* **TASK GOAL**
In full and without changes, output the data.

(DATA PROVIDED Opens)

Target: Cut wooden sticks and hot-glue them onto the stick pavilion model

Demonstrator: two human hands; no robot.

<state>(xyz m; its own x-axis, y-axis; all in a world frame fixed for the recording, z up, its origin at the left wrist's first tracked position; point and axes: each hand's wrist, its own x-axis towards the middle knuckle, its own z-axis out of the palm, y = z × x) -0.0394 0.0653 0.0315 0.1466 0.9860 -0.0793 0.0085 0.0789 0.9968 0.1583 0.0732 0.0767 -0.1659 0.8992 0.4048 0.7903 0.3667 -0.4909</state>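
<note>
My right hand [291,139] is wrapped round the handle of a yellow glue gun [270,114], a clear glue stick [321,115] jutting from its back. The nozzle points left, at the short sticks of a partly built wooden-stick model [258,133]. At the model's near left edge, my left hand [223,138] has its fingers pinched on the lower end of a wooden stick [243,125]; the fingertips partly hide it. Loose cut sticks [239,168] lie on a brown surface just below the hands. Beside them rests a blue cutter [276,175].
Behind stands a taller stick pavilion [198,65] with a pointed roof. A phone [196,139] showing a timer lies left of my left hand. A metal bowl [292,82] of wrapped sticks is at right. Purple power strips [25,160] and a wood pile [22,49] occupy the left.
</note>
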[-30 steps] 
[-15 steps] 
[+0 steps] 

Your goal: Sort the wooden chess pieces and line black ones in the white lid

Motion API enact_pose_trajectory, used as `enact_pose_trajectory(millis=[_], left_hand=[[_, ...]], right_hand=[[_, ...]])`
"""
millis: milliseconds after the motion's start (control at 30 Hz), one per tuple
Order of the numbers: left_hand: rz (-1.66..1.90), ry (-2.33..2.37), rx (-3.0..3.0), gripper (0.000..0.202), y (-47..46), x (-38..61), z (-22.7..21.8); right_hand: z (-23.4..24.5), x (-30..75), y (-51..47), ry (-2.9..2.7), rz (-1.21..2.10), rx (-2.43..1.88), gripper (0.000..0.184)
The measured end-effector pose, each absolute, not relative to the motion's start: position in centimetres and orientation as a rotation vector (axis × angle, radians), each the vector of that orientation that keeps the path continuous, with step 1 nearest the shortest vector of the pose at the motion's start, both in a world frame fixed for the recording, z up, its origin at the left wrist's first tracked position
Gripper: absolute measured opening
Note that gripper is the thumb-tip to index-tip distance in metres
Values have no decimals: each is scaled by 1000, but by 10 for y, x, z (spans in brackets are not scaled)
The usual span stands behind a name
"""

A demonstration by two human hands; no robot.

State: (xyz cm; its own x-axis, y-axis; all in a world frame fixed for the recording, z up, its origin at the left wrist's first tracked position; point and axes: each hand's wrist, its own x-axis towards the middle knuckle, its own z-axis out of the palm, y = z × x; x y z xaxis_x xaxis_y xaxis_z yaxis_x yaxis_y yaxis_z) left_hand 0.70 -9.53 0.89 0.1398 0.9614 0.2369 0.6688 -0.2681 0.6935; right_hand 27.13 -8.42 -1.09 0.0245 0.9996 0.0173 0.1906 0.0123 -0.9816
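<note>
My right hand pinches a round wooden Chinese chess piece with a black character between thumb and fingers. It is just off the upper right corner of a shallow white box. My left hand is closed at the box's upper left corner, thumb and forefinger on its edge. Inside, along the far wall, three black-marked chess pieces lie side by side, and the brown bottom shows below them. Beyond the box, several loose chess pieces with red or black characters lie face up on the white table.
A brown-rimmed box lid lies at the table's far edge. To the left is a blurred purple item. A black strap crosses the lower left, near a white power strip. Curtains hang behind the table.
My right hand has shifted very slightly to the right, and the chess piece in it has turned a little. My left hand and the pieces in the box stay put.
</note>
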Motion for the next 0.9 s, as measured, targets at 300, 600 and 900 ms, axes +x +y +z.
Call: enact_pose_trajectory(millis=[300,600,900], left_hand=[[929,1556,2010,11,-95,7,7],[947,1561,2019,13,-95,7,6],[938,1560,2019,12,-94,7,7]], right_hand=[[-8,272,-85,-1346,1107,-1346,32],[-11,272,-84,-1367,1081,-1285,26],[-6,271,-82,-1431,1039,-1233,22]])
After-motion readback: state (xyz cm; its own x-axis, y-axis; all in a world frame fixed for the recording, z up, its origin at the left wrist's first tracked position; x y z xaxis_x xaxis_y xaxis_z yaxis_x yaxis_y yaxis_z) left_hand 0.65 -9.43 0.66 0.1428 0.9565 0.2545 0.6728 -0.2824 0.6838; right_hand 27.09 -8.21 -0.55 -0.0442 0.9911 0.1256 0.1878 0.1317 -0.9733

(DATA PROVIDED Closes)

* **ANSWER TO THIS EXERCISE**
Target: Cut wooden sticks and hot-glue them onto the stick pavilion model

Demonstrator: two human hands; no robot.

<state>(xyz m; its own x-axis, y-axis; all in a world frame fixed for the recording, z up, its origin at the left wrist's first tracked position; point and axes: each hand's wrist, its own x-axis towards the middle knuckle, its own z-axis out of the palm, y = z × x) -0.0394 0.0653 0.0315 0.1466 0.9860 -0.0793 0.0085 0.0789 0.9968 0.1583 0.0732 0.0767 -0.1659 0.8992 0.4048 0.7903 0.3667 -0.4909</state>
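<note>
My right hand [291,139] is wrapped round the handle of a yellow glue gun [270,114], a clear glue stick [321,115] jutting from its back. The nozzle points left, at the short sticks of a partly built wooden-stick model [258,133]. At the model's near left edge, my left hand [223,138] has its fingers pinched on the lower end of a wooden stick [243,125]; the fingertips partly hide it. Loose cut sticks [239,168] lie on a brown surface just below the hands. Beside them rests a blue cutter [276,175].
Behind stands a taller stick pavilion [198,65] with a pointed roof. A phone [196,139] showing a timer lies left of my left hand. A metal bowl [292,82] of wrapped sticks is at right. Purple power strips [25,160] and a wood pile [22,49] occupy the left.
</note>
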[-30 steps] 
[-15 steps] 
[+0 steps] 

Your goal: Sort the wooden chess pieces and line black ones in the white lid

Motion API enact_pose_trajectory, used as `enact_pose_trajectory(millis=[_], left_hand=[[_, ...]], right_hand=[[_, ...]])`
"""
millis: milliseconds after the motion's start (control at 30 Hz), one per tuple
Order of the numbers: left_hand: rz (-1.66..1.90), ry (-2.33..2.37), rx (-3.0..3.0), gripper (0.000..0.202), y (-47..46), x (-38..61), z (-22.7..21.8); right_hand: z (-23.4..24.5), x (-30..75), y (-51..47), ry (-2.9..2.7), rz (-1.21..2.10), rx (-2.43..1.88), gripper (0.000..0.184)
The measured end-effector pose, each absolute, not relative to the motion's start: position in centimetres and orientation as a rotation vector (axis × angle, radians), each the vector of that orientation that keeps the path continuous, with step 1 nearest the shortest vector of the pose at the motion's start, both in a world frame fixed for the recording, z up, its origin at the left wrist's first tracked position
Gripper: absolute measured opening
Note that gripper is the thumb-tip to index-tip distance in metres
Values have no decimals: each is scaled by 1000, but by 10 for y, x, z (spans in brackets are not scaled)
The usual span stands behind a name
"""

A demonstration by two human hands; no robot.

State: (xyz cm; its own x-axis, y-axis; all in a world frame fixed for the recording, z up, its origin at the left wrist's first tracked position; point and axes: each hand's wrist, its own x-axis towards the middle knuckle, its own z-axis out of the palm, y = z × x; x y z xaxis_x xaxis_y xaxis_z yaxis_x yaxis_y yaxis_z) left_hand 0.70 -9.53 0.89 0.1398 0.9614 0.2369 0.6688 -0.2681 0.6935; right_hand 27.13 -8.42 -1.09 0.0245 0.9996 0.0173 0.1906 0.0123 -0.9816
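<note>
My right hand pinches a round wooden Chinese chess piece with a black character between thumb and fingers. It is just off the upper right corner of a shallow white box. My left hand is closed at the box's upper left corner, thumb and forefinger on its edge. Inside, along the far wall, three black-marked chess pieces lie side by side, and the brown bottom shows below them. Beyond the box, several loose chess pieces with red or black characters lie face up on the white table.
A brown-rimmed box lid lies at the table's far edge. To the left is a blurred purple item. A black strap crosses the lower left, near a white power strip. Curtains hang behind the table.
My right hand has shifted very slightly to the right, and the chess piece in it has turned a little. My left hand and the pieces in the box stay put.
</note>
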Motion for the next 0.9 s, as measured, targets at 300, 600 and 900 ms, axes +x +y +z.
Call: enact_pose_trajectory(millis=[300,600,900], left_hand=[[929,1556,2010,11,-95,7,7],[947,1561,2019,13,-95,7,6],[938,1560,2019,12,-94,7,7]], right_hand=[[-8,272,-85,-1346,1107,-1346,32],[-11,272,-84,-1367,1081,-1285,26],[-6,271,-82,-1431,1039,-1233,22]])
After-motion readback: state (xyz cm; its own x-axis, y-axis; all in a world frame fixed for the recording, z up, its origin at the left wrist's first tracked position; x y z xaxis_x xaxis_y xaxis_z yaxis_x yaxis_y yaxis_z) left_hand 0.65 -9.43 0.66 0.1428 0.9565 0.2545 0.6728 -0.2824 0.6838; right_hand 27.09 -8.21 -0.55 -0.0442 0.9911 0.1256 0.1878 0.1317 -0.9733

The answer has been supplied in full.